Só mais uma tentativa
Li algures que o Regulamento Nacional de Estágio foi alterado. Mais uma tentativa (falhada). Mais uma oportunidade (perdida). Eu sei que não devia parecer tão surpreso. Que a mudança já ocorreu há algum tempo. Que já devia saber. Que já devia ter lido o novo Regulamento. Tudo verdade. Mas não.
Parece que o estágio passou de 18 para 24 meses. E o exame oral é agora obrigatório. Para quem tiver 10 valores ou mais no exame escrito. Quem tiver menos volta à casa de partida, bem entendido. Nas faculdades ter determinada nota dá direito a dispensar o exame oral. Na OA dá direito a fazer oral.

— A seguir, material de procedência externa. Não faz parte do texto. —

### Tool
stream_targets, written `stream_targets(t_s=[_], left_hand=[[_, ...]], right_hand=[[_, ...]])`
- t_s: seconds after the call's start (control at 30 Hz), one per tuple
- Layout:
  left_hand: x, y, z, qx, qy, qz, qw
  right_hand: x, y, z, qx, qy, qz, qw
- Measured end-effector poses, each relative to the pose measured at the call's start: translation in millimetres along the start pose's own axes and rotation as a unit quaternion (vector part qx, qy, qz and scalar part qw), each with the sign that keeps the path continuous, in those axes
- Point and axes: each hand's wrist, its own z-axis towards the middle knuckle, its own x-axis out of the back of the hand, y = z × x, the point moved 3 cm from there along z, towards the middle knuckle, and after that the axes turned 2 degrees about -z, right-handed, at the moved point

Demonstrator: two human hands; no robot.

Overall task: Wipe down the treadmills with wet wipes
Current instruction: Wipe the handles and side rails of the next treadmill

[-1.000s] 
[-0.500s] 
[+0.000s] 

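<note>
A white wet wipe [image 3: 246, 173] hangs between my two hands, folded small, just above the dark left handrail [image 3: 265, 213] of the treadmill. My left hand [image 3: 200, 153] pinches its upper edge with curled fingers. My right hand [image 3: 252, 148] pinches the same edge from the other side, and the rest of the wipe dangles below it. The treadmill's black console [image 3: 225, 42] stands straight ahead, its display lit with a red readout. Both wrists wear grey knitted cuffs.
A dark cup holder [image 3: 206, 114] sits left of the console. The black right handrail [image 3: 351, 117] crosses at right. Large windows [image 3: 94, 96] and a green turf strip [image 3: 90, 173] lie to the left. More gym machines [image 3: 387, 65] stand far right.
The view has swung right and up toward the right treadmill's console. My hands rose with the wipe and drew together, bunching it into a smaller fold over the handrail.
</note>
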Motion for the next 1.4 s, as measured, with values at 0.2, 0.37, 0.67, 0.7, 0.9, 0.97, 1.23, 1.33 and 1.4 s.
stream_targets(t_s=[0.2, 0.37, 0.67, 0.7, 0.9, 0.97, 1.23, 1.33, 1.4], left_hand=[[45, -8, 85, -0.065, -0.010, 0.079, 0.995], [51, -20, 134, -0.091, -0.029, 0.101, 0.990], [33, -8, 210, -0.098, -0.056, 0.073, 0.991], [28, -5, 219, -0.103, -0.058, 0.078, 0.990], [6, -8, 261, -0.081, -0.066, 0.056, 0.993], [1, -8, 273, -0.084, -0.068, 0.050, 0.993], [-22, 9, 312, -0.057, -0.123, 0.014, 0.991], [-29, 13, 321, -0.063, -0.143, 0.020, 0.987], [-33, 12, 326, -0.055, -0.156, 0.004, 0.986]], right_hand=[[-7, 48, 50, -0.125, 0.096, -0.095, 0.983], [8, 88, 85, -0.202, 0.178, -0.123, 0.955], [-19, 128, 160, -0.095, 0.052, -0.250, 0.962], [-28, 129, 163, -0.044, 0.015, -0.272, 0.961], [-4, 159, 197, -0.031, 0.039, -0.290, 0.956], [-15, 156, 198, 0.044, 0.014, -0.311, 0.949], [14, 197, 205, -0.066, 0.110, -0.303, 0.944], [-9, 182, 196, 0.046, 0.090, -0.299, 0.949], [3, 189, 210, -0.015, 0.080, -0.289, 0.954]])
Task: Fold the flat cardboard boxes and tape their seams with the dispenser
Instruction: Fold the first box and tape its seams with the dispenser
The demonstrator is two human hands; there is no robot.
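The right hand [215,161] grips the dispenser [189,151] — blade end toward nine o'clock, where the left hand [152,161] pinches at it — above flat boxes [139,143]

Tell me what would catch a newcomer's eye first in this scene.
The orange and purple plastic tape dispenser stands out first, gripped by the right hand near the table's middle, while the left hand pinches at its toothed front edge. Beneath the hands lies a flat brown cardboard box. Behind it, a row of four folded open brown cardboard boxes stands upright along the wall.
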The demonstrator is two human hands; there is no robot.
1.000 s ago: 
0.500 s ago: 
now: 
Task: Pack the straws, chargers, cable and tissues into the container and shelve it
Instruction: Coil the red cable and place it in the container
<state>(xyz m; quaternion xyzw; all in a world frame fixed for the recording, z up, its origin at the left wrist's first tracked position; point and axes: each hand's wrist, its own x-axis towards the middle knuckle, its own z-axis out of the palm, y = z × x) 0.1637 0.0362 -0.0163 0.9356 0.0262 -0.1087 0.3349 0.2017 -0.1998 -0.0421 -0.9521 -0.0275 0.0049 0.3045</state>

O preâmbulo, que, dirão alguns constitucionalistas, não tem força de lei, explica porque se mudou o Regulamento: foram condensados os exactos momentos em que os requerimentos devem ser apresentados. Pronto... É um avanço...
O sistema de créditos que existia foi abandonado. Porque o estagiário abusou. É o costume: dá-se uma mão às crianças e elas tomam logo o braço todo. Generalizou-se assim a ideia de que o mais importante era somar créditos, em detrimento da ideia de que o importante era apreender conceitos e conhecimentos através de tais acções de formação, escolhidas criteriosamente. As acções de formação, se valem por si, não devem dar créditos. Não se diz a uma criança que deve portar-se bem para ter direito a um doce. Diz-se que o deve fazer porque é o que está certo.
Quanto a serem criteriosamente escolhidas, permito-me gargalhar. Algumas acções resultam em aprendizagem para quem as frequenta. Verdade. Mas também no prestígio para quem as lecciona. E no crédito, para o cofre da OA, que os estagiários entregam adiantado para terem os seus créditos.
Escreve-se também que sobre os Conselhos Distritais da OA passará a impender tão só e apenas a obrigação de procederem a uma verificação sobre o cumprimento, pelos Advogados Estagiários, das formalidades do estágio, sem que seja necessário que emitam quaisquer juízos de mérito. Não se reconhece que a entrega de relatórios de consulta, de relatórios de intervenções é inútil, mas é um começo.
Com isso termina também a obrigatoriedade de os estagiários terem dez intervenções para apresentar. Mas continuam a ser obrigados a fazer escalas. A OA continua a dar o seu inestimável contributo para o funcionamento da Justiça: fornecendo mão de obra. E é perfeitamente inútil para o estagiário. Uma obrigação que outros assumiram por ele, que o vincula, à qual se não pode furtar. Mas é para o bem dele. Para aprender. Para o fazer Advogado. Como a tropa faz homens. Por acaso, ou não, o serviço militar já não é obrigatório.
Um criado da quinta alumiava adiante com o lampião; e o moço das Silveiras levava ao colo o Eusebiozinho, que parecia um fardo escuro, abafado em mantas, com um xaile amarrado na cabeça.
Os Maias, Eça de Queirós
O preâmbulo não explica porque aumenta o período de estágio para dois anos. Talvez tenha sido apenas porque é um número mais redondinho e isso não era bonito o suficiente para ficar escrito. Ou talvez porque é tão absurdo que nem tentaram explicá-lo. Ou talvez porque o sentido de impunidade é tal que não há a preocupação em justificar as suas opções. A OA é independente. Autónoma. Irresponsável. Faz o que lhe dá na real gana. Sem ter que apresentar qualquer justificação. É assim porque sim. É assim que se educam as crianças.
Ia abraçar Carlos outra vez entusiasmado, mas o rapaz fugiu-lhe com uma bela risada, saltou do terraço, foi pendurar-se de um trapézio armado entre as árvores e ficou lá, e ficou lá, balançando-se em cadência, forte e airoso, gritando: “Tu és o Vilaça.”